Alphabet, whose portfolio of companies include Google, YouTube, Fitbit, Waze and Nest, saw Q1 sales spike 23% year-on-year, reaching $68.01bn – a bit below average projections of $68.1, representing the corporation’s first miss since prior to the Covid-19 pandemic.

Alphabet shares dropped 4.3% in after-hours trading this evening following the news.

What do the results show?

Overall revenues grew 23% year-on-year, hitting $68.01bn, which the company attributed primarily to strong performance in Google Search and Google Cloud. Alphabet’s overall revenue growth rate was below that of 2021, when Q1 year-on-year revenues saw a 35% increase.

Google’s ad business performed better than expected, with ad revenues jumping 22% to $54.66bn, over expectations of $54.12bn.

Meanwhile, YouTube’s performance left a little to be desired, with ad revenues up 14.4%, indicating a slowing growth trend (in the same period last year, year-on-year YouTube ad revenues grew 49%).
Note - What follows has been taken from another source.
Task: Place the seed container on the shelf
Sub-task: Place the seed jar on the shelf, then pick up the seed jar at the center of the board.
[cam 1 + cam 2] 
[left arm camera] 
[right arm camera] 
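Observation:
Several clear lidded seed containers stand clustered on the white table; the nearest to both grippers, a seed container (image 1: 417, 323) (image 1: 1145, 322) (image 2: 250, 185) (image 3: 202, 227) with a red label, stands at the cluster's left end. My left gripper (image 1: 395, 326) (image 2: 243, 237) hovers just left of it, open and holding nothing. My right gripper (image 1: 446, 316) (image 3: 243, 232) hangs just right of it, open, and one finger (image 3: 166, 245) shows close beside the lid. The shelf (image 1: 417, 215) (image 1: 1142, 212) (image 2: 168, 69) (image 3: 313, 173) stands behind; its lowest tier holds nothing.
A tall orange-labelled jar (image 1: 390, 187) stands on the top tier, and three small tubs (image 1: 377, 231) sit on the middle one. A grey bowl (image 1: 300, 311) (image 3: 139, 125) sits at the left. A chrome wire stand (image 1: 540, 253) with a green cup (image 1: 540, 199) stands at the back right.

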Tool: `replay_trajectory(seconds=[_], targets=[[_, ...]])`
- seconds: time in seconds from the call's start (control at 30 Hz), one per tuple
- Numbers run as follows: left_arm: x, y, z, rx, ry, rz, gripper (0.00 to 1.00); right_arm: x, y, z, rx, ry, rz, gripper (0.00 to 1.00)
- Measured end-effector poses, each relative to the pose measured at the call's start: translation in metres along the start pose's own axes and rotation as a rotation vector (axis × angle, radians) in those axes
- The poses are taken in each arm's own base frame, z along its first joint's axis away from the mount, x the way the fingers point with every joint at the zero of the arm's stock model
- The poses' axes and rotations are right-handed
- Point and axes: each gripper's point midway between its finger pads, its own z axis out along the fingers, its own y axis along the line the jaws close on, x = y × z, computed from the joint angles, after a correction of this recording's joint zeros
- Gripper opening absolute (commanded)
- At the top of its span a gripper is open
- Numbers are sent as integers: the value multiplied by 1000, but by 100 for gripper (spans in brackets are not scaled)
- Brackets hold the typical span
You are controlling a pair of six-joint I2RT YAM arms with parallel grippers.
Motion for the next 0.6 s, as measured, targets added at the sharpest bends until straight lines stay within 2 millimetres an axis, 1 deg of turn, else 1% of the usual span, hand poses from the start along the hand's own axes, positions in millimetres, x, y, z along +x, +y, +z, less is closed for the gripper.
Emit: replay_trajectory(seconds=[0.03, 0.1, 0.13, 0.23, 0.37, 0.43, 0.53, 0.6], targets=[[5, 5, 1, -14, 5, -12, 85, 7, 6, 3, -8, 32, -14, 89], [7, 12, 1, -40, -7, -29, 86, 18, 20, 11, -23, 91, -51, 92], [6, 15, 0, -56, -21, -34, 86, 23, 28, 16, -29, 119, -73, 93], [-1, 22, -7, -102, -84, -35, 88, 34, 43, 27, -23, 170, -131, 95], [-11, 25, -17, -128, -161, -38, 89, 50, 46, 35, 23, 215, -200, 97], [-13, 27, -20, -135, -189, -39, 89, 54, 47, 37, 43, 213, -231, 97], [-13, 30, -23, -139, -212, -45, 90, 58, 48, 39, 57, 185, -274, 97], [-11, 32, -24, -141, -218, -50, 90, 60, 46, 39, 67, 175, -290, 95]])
In Q1, YouTube’s ad revenue reached a total of $6.87bn – over half a billion below estimates of $7.4bn.

Operating income rose to $20.09bn and the company’s operating margin was 30%. Net income was $16.44bn, down from $17.93 a year ago in part due to additional expenses.

In fact, operating expenses were up 24%, which the corporation attributed to a hiring influx; Porat said: “Headcount growth was the primary driver of expense across all three categories: research and development, sales and marketing and [general and administrative].” The company added 7,400 new hires during the quarter, the largest portion of whom were assigned to technical roles. She noted that sales and marketing also led to an increase in advertising expenditures.
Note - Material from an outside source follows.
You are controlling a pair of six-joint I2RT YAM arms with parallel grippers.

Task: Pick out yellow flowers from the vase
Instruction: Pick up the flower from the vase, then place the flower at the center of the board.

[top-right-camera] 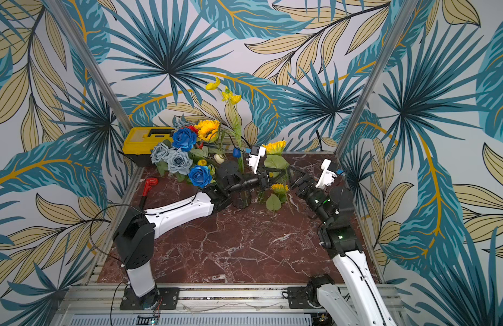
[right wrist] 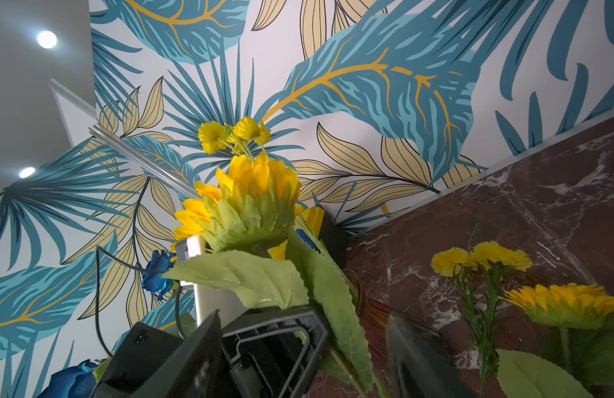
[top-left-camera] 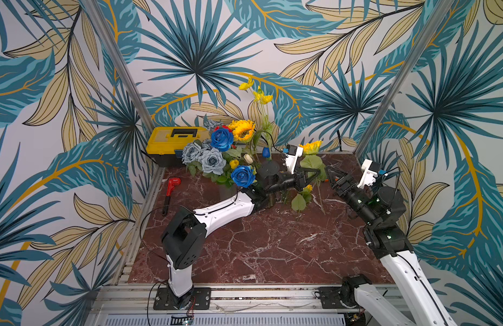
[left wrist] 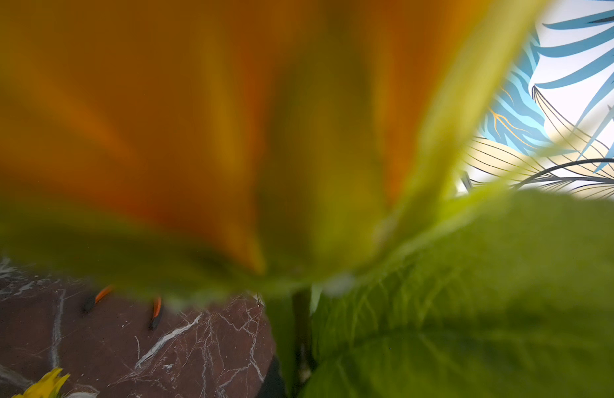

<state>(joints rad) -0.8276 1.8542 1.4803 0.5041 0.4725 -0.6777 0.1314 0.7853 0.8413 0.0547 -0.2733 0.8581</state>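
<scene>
In both top views the left pincer [top-left-camera: 318,171] [top-right-camera: 287,169] reaches out past the bouquet [top-left-camera: 233,153]. It is pinched narrow on the stem of a raised sunflower [top-left-camera: 311,147] [top-right-camera: 274,147], whose head stands just above it, clear of the tabletop [top-left-camera: 258,248]. The right pincer [top-left-camera: 331,177] [top-right-camera: 294,177] sits just beside it, nearly tip to tip, spread wide with nothing in it. Just below the two pincers a fallen sunflower [top-left-camera: 308,187] lies on the marble among loose green stems. Behind the left pincer's wrist, a bouquet sunflower [top-left-camera: 243,131] and tall poppy-like yellow blooms [top-left-camera: 258,94] stand among blue roses [top-left-camera: 222,139].

From the left wrist I get mostly a blur of orange petals [left wrist: 143,120] and a big green leaf [left wrist: 471,310] pressed close. That pincer's own fingers are hidden there, so this view can't show its grip.

From the right wrist the raised sunflower [right wrist: 250,206] shows its green back, leaves draped over the left pincer's black frame. One blurred dark finger [right wrist: 414,358] of the right pincer stands apart from the stem. Beyond that finger, pompom blooms [right wrist: 481,258] and the fallen sunflower [right wrist: 567,303] lie on the marble.
</scene>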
Quarterly profit reached $16.436bn, equating to $24.62 per share – $1.14 below analysts’ expectations of $25.76 per share.
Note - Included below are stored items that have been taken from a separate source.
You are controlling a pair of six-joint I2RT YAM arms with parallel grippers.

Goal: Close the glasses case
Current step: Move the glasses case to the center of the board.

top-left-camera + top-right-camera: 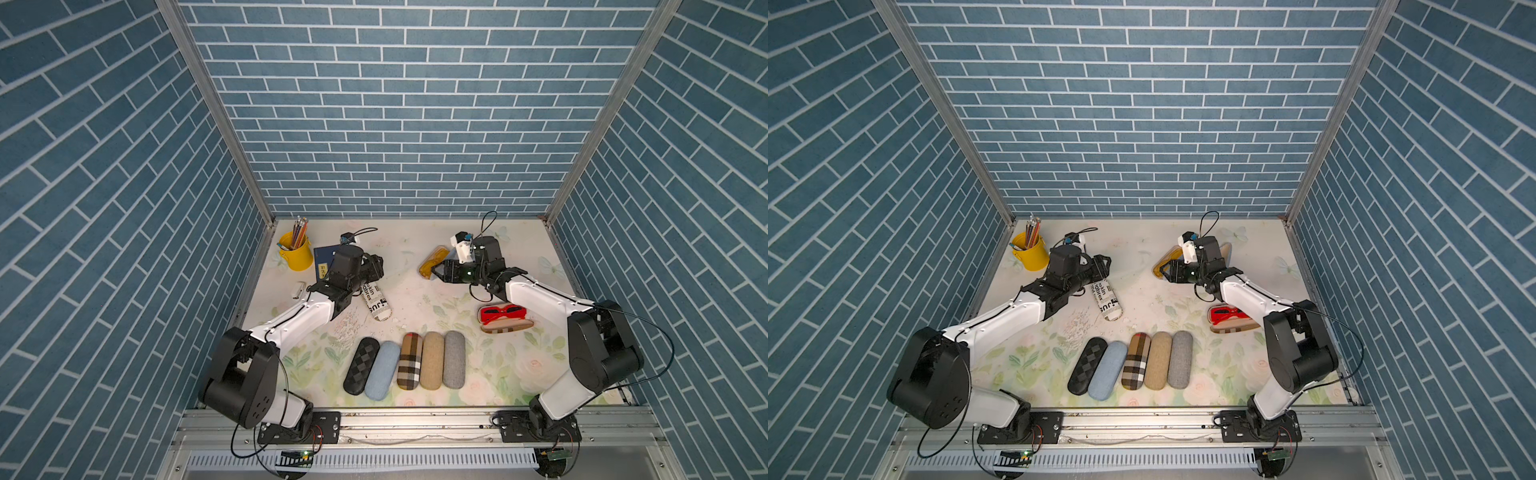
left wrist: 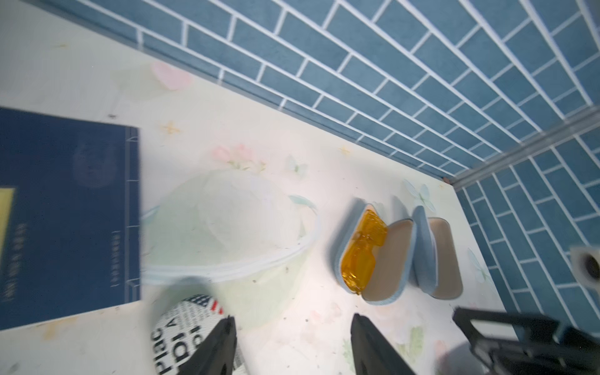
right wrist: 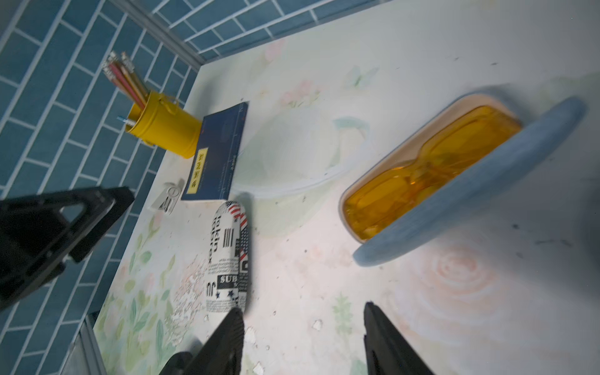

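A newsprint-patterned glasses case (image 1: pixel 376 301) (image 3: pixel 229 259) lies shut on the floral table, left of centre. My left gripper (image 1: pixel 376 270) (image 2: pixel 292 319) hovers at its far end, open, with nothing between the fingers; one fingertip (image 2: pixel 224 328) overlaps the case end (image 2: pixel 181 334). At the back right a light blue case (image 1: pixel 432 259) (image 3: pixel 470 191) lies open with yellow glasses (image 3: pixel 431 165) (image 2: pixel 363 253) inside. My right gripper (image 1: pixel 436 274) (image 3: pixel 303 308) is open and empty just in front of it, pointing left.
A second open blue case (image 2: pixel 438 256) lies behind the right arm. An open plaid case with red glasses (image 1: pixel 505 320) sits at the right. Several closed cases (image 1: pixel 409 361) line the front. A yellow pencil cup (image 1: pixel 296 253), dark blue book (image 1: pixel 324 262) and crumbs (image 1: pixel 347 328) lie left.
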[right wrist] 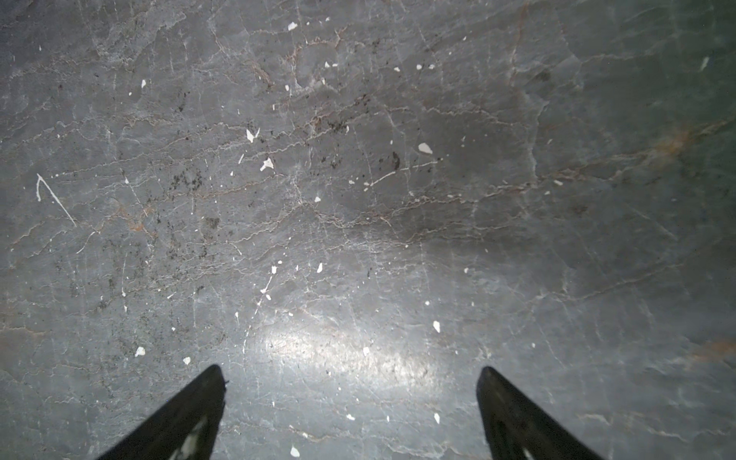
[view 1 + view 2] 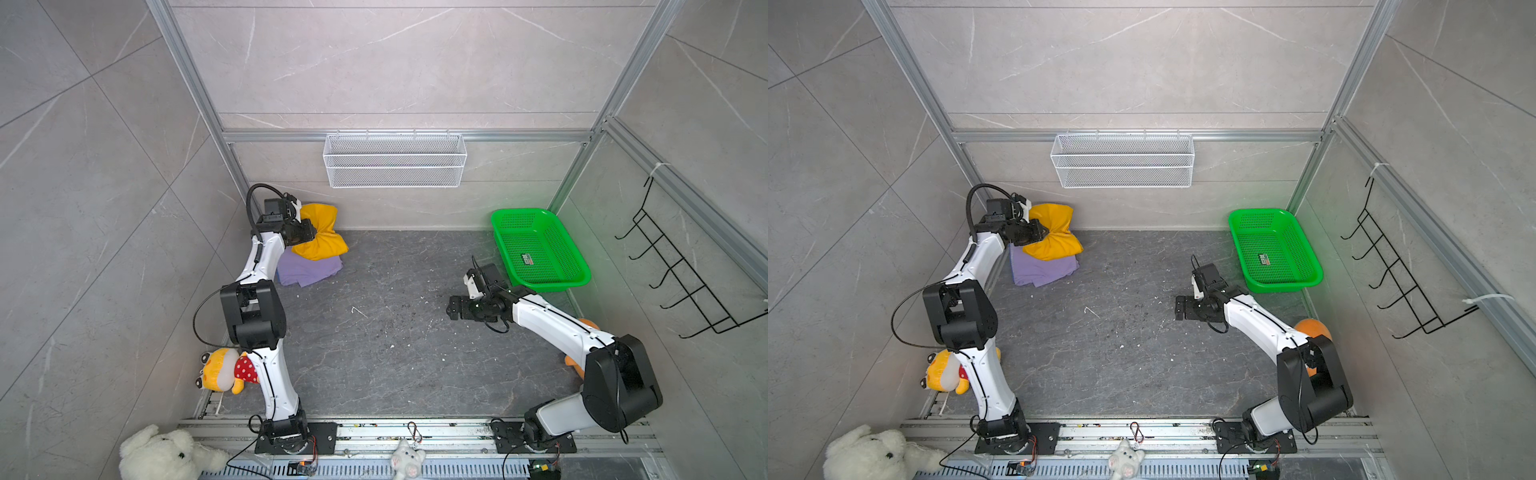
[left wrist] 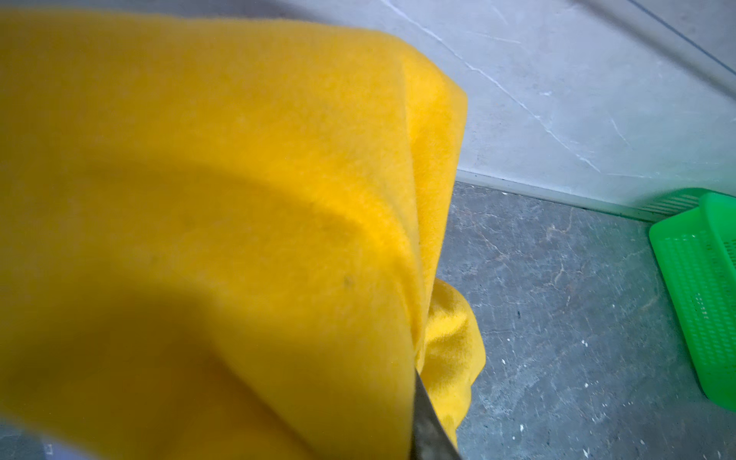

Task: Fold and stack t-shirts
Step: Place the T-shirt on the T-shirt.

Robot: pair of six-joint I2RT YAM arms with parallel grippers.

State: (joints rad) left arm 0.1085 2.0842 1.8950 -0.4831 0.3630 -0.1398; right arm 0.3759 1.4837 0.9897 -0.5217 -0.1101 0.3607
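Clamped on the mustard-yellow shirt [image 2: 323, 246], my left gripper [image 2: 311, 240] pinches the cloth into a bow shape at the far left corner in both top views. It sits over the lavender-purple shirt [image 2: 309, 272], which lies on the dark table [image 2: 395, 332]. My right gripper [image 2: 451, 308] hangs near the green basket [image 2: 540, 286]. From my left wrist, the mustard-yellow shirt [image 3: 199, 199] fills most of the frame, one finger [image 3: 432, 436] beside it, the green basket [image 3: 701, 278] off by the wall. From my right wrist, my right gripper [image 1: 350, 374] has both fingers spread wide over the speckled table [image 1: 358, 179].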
Porat acknowledged that many of the shortcomings in quarterly performance were due at least in part to pandemic-related economic shifts, “uncertainty in the global outlook” and the corporation’s decision to suspend the majority of its commercial activities in Russia.

Today, the company’s board authorized the repurchase of up to an additional $70bn in Class A and Class C shares (following the repurchasing of 52bn Class A and Class C shares over the last 12 months) “in a manner that’s in the best interest of the company and its stockholders,” said Porat.

Which sectors performed the best?

The Google Play Services segment performed strongly, seeing a 20% year-on-year lift in revenues, reaching $61.5bn. Plus, Google Services operating income was up 17%, reaching $22.9bn. Alphabet attributed this strong performance to high growth rates in the retail and travel areas, as activity picks up post-Covid.

Google Search and Google Cloud performed especially well. Cloud revenues were up 44%; Search and other ad revenues were up 24%. Leadership pointed out recent developments to Google Search that are likely helping to drive its success, including new augmented reality (AR) search tools.

Network advertising revenues of $8.2bn were up 20%, driven largely by Google’s AdSense and AdMob offerings.

Though YouTube’s overall ad revenue growth slowed compared to the same period last year, the company saw especially strong growth in the platform’s new short-form content offering, YouTube Shorts. Engagement is growing rapidly and the company is testing out new ad formats. Additionally, the video-sharing site saw “substantial growth” in non-advertising revenues, driven primarily by subscriber growth in YouTube Music, YouTube TV and YouTube Premium.

What’s next for Alphabet?

Alphabet’s chief executive Sundar Pichai summed up the corporation’s topline priorities neatly, saying: “We’ll keep investing in great products and services, and creating opportunities for partners and local communities around the world.”

Porat added: “We continue to make considered investments in Capex, R&D and talent to support long-term value creation for all stakeholders.”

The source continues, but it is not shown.